1715 East Evans Avenue
Garage doors thrown open to the Colorado sunshine. Food truck parked out front. Brick and wood and stainless steel. A dozen or so choices, from a Russian imperial stout to a Belgian witbier to a dry-hopped IPA on the chalkboard beer menu. Right now this is one of the most familiar scenes in Denver — in all of Colorado, for that matter.
Tucked into a spot on East Evans Avenue, next to a Snarf’s and across the street from an Illegal Pete’s, Fermaentra Brewing screams Colorado from the outside. It does the same on the inside, where there’s a woman sitting alone with a beer and a laptop, six people at the bar chatting, and a group of seven men at one of the tables, each with three, four or five tulip-shaped tasting glasses in front of them.
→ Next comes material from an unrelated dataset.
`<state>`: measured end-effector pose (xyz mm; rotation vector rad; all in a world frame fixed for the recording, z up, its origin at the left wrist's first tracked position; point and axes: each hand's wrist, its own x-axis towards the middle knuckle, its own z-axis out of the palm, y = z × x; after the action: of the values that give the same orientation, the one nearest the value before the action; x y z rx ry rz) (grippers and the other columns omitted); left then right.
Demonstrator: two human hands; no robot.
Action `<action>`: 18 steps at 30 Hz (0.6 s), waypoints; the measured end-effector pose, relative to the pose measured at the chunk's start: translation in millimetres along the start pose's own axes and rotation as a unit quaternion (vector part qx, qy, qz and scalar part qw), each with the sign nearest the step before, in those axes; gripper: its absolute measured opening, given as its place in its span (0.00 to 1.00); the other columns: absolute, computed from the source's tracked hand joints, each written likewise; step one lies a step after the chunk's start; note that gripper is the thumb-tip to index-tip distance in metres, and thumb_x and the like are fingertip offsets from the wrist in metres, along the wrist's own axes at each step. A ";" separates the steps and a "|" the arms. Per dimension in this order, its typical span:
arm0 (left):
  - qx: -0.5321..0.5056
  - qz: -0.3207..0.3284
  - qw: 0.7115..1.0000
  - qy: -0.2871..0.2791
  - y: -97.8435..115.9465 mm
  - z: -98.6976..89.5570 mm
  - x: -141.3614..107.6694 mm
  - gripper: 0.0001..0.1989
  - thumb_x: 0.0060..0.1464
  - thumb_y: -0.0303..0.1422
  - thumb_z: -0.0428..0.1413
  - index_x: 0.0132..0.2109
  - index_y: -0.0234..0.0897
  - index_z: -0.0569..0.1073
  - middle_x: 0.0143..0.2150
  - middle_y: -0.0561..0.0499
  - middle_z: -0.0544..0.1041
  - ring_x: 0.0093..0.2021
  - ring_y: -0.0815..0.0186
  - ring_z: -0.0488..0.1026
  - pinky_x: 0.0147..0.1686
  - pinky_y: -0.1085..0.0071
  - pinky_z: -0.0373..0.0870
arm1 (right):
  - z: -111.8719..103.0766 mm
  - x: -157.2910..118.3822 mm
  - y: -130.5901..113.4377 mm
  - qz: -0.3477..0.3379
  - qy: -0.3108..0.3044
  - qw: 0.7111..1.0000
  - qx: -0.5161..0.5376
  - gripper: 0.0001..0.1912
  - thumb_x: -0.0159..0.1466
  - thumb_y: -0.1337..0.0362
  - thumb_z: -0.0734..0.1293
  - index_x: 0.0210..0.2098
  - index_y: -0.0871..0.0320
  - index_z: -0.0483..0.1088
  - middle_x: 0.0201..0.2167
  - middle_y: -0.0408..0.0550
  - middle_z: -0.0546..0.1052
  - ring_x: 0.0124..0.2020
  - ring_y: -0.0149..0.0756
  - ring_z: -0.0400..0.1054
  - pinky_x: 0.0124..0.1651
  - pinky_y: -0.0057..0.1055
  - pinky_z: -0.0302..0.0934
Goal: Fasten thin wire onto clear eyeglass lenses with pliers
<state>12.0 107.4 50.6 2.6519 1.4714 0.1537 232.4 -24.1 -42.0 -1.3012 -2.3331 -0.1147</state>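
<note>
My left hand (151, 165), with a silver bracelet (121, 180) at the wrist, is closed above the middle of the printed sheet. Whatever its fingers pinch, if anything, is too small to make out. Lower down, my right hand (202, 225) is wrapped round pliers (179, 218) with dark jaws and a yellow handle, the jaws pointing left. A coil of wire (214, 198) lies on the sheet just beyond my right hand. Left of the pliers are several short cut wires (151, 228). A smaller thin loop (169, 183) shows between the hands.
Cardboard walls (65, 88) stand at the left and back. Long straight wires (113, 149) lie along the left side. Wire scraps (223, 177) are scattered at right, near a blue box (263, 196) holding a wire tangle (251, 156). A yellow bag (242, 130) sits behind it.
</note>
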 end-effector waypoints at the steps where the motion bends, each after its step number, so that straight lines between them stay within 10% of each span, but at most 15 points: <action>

Founded in late 2014 by Spencer O’Bryan and Brennan Mann, Fermaentra is in the heart of the University of Denver’s territory, but it doesn’t get a lot of college kids — they hit the Stadium Inn down the street for cheap beer. Instead, the brewery is usually full of locals from the neighborhood just to the north, a few graduate students and Denver beer drinkers looking to try something new.
Neither owner is here right now; both have full-time jobs elsewhere, and both are dads. As a result, they don’t get out as often as they’d like. But they still take care of the brewing operations by themselves, mostly at unusual hours. “Swing by on a Tuesday at midnight and you might find me cleaning kegs,” O’Bryan says by phone.
Last year, Fermaentra hit 350 barrels. This year it will do 450 to 500. “It’s beyond our expectations from when we first started, but it’s still pretty modest compared to others,” O’Bryan says. “Like a lot of breweries, we’re at a crossroads right now.” The two owners don’t care that they haven’t pushed outside sales very hard, but one of their goals for 2017 is to get into more restaurants and even a few liquor stores, in bottles and maybe in cans. The problem is that those outside accounts always want the same beer. “That doesn’t help, because it cuts down on the variety that our neighborhood customers are used to,” O’Bryan explains. “Right now we enjoy a lot of freedom.”
O’Bryan and Mann also want to get more involved with the Colorado Brewers Guild. They haven’t participated much so far — and because they are new, they don’t always feel like they have the right to speak up, especially with all the recent drama. “Most of the things that affect breweries like us aren’t being discussed,” O’Bryan says, then admits that it’s on him “to be more proactive and have an effect. If small breweries don’t get involved, then there won’t be very much attention paid to us.”
O’Bryan’s biggest goal for 2017, though, is to get out more. He attends as many events with fellow brewers as he can, but he misses many more. “The hard part is time,” he says. “But for us, it’s important to support our friends — and to drink beer. To be honest, I just really enjoy drinking beer.”